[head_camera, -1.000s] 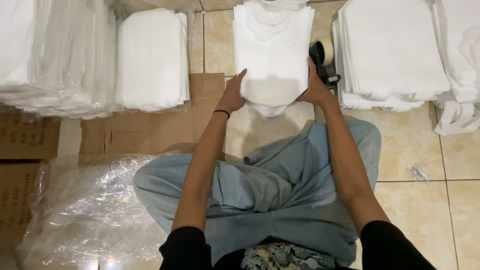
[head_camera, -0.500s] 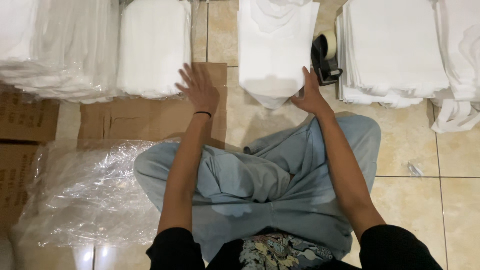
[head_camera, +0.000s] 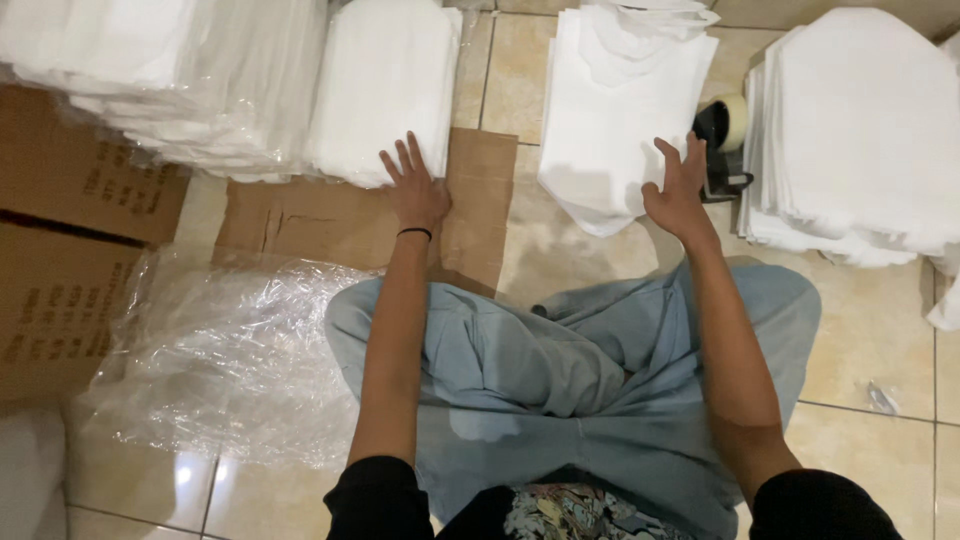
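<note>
The left hand (head_camera: 415, 190) is no longer on the folded white garment (head_camera: 620, 110) it pressed a second ago; it is now spread open, holding nothing, at the near edge of the bagged white stack (head_camera: 385, 85) beside the flattened cardboard (head_camera: 300, 215) on the floor. The right hand (head_camera: 678, 188) is lifted, fingers splayed, just off the garment's near right corner, beside the tape dispenser (head_camera: 722, 135). The garment is left released on the floor tiles ahead, so folding looks finished.
</note>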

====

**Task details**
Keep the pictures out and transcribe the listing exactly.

**Output for this task**
[head_camera, -1.000s] 
[head_camera, -0.500s] 
[head_camera, +0.000s] 
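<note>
The left hand (head_camera: 415, 190) is no longer on the folded white garment (head_camera: 620, 110) it pressed a second ago; it is now spread open, holding nothing, at the near edge of the bagged white stack (head_camera: 385, 85) beside the flattened cardboard (head_camera: 300, 215) on the floor. The right hand (head_camera: 678, 188) is lifted, fingers splayed, just off the garment's near right corner, beside the tape dispenser (head_camera: 722, 135). The garment is left released on the floor tiles ahead, so folding looks finished.
</note>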

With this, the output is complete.